▶ WHAT THE TASK REQUIRES
With pictures removed, print the listing exactly.

── DATA SHOWN

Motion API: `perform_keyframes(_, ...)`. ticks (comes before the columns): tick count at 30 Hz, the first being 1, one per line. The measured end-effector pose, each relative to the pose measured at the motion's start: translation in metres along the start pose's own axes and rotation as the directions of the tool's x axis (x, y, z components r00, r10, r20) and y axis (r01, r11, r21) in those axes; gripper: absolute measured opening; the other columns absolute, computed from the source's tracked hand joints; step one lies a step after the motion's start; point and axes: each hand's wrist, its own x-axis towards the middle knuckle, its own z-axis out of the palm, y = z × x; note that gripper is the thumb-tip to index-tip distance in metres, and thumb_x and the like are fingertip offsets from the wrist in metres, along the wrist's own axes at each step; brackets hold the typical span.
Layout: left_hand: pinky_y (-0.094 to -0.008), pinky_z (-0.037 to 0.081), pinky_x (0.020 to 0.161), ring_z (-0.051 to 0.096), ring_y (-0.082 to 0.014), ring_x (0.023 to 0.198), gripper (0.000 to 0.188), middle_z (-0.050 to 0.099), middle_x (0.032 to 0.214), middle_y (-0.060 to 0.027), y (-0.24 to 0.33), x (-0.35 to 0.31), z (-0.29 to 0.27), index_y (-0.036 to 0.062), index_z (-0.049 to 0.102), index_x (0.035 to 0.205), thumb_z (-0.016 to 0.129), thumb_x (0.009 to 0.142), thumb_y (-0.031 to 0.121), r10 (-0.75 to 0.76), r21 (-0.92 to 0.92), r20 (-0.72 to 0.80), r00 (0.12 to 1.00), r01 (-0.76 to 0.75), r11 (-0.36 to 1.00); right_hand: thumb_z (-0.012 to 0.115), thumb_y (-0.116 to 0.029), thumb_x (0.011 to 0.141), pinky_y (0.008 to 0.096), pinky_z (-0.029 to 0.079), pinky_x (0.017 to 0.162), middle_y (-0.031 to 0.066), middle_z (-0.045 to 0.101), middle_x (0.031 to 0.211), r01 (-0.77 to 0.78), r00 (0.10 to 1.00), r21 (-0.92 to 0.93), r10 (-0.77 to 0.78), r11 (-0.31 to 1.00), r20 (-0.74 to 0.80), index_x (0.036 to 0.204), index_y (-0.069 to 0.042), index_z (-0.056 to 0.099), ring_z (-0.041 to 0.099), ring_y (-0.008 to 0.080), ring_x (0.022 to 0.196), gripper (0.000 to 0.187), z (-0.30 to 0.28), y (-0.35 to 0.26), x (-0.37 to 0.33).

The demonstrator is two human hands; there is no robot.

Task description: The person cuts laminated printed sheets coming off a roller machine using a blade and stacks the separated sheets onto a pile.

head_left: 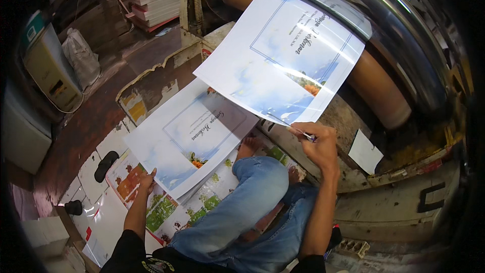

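Observation:
A glossy printed sheet [242, 78] with a blue-sky design, a double-line frame and orange flowers hangs out from under a shiny metal roller. At its near corner my right hand [322, 146] is closed round a small slim tool [306, 135], pale with a dark part; its exact kind is mostly hidden by the fingers. Lower left lies a matching printed sheet [161, 141], partly overlapped by the upper one, with more paper beneath it. My left hand [147, 178] grips this lower sheet's left edge between thumb and fingers.
The metal roller [399, 10] and a brown roller [381, 88] fill the upper right. A white card [366, 151] rests on the machine's ledge. Colourful printed sheets [202, 207] lie under my bent legs. Black sandals [106, 166] are at left, and stacked red-topped paper [156, 2] at the back.

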Motion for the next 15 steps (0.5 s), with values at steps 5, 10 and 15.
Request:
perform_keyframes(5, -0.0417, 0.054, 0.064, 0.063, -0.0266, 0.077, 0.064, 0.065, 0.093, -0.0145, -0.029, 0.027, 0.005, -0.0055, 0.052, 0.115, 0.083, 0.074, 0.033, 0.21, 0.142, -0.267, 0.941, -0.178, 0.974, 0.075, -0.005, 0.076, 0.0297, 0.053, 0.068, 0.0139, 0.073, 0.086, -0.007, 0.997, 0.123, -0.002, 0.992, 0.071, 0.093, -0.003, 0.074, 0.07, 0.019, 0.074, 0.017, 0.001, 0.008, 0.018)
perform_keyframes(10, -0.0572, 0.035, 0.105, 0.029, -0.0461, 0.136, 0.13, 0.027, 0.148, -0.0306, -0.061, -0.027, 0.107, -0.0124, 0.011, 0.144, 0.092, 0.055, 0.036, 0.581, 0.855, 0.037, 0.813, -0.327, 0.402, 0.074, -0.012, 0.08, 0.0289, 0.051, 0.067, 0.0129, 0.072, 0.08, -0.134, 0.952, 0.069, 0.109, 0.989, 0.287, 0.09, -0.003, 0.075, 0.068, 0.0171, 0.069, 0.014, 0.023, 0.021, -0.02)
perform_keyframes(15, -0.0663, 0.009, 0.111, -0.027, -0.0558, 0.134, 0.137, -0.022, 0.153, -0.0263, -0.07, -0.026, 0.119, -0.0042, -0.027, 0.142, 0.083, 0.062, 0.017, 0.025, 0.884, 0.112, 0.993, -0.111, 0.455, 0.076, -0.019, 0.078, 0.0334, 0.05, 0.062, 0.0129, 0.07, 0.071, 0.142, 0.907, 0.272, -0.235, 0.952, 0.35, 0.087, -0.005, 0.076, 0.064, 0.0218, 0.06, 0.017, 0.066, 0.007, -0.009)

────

▶ EXERCISE OUTPUT
Motion API: `perform_keyframes(_, ...)`. ticks (comes before the columns): tick count at 30 Hz, the first being 1, one per line. The measured end-effector pose, each relative to the pose measured at the motion's start: translation in metres along the start pose's own axes and rotation as the directions of the tool's x axis (x, y, z components r00, r10, r20) and y axis (r01, r11, r21) in those axes; gripper: absolute measured opening; the other columns absolute, computed from the source's tracked hand joints; step one lies a step after the motion's start; point and axes: each hand's wrist, its own x-axis towards the middle knuckle, its own z-axis out of the palm, y = z × x; note that gripper is the thumb-tip to index-tip distance in metres, and thumb_x and the like are fingertip offsets from the wrist in metres, along the wrist's own axes at each step; brackets hold the typical span.
Layout: left_hand: pinky_y (-0.094 to -0.008), pinky_z (-0.037 to 0.081), pinky_x (0.020 to 0.161), ring_z (-0.051 to 0.096), ring_y (-0.082 to 0.014), ring_x (0.023 to 0.198), gripper (0.000 to 0.188), middle_z (-0.050 to 0.099), middle_x (0.032 to 0.214), middle_y (-0.060 to 0.027), y (-0.24 to 0.33), x (-0.35 to 0.31), z (-0.29 to 0.27), index_y (-0.036 to 0.062), index_z (-0.049 to 0.102), index_x (0.035 to 0.205), thumb_z (-0.016 to 0.129), thumb_x (0.009 to 0.142), thumb_y (-0.031 to 0.121), r10 (-0.75 to 0.76), r21 (-0.92 to 0.92), r20 (-0.72 to 0.80), r00 (0.12 to 1.00), r01 (-0.76 to 0.75), r11 (-0.36 to 1.00); right_hand: thumb_z (-0.012 to 0.115), thumb_y (-0.116 to 0.029), thumb_x (0.011 to 0.141), pinky_y (0.008 to 0.096), pinky_z (-0.029 to 0.079), pinky_x (0.017 to 0.162), middle_y (-0.031 to 0.066), middle_z (-0.045 to 0.101), middle_x (0.031 to 0.211), r01 (-0.77 to 0.78), r00 (0.10 to 1.00), r21 (-0.92 to 0.93), r10 (-0.77 to 0.78), r11 (-0.31 to 1.00), r20 (-0.74 to 0.80), index_x (0.036 to 0.204), index_y (-0.069 to 0.042), index_z (-0.056 to 0.099), ring_z (-0.041 to 0.099), ring_y (-0.008 to 0.080), ring_x (0.022 to 0.196), gripper (0.000 to 0.187), z (-0.30 to 0.28), y (-0.35 to 0.26), x (-0.37 to 0.33).

The demonstrator is two human hands; there is no robot.

Task description: The person cuts laminated printed sheets coming off a roller machine using a blade and stacks the separated sheets onto a pile.

head_left: 

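Observation:
A glossy printed sheet [242, 78] with a blue-sky design, a double-line frame and orange flowers hangs out from under a shiny metal roller. At its near corner my right hand [322, 146] is closed round a small slim tool [306, 135], pale with a dark part; its exact kind is mostly hidden by the fingers. Lower left lies a matching printed sheet [161, 141], partly overlapped by the upper one, with more paper beneath it. My left hand [147, 178] grips this lower sheet's left edge between thumb and fingers.
The metal roller [399, 10] and a brown roller [381, 88] fill the upper right. A white card [366, 151] rests on the machine's ledge. Colourful printed sheets [202, 207] lie under my bent legs. Black sandals [106, 166] are at left, and stacked red-topped paper [156, 2] at the back.
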
Motion for the next 15 steps (0.5 s), with values at steps 5, 10 and 15.
Request:
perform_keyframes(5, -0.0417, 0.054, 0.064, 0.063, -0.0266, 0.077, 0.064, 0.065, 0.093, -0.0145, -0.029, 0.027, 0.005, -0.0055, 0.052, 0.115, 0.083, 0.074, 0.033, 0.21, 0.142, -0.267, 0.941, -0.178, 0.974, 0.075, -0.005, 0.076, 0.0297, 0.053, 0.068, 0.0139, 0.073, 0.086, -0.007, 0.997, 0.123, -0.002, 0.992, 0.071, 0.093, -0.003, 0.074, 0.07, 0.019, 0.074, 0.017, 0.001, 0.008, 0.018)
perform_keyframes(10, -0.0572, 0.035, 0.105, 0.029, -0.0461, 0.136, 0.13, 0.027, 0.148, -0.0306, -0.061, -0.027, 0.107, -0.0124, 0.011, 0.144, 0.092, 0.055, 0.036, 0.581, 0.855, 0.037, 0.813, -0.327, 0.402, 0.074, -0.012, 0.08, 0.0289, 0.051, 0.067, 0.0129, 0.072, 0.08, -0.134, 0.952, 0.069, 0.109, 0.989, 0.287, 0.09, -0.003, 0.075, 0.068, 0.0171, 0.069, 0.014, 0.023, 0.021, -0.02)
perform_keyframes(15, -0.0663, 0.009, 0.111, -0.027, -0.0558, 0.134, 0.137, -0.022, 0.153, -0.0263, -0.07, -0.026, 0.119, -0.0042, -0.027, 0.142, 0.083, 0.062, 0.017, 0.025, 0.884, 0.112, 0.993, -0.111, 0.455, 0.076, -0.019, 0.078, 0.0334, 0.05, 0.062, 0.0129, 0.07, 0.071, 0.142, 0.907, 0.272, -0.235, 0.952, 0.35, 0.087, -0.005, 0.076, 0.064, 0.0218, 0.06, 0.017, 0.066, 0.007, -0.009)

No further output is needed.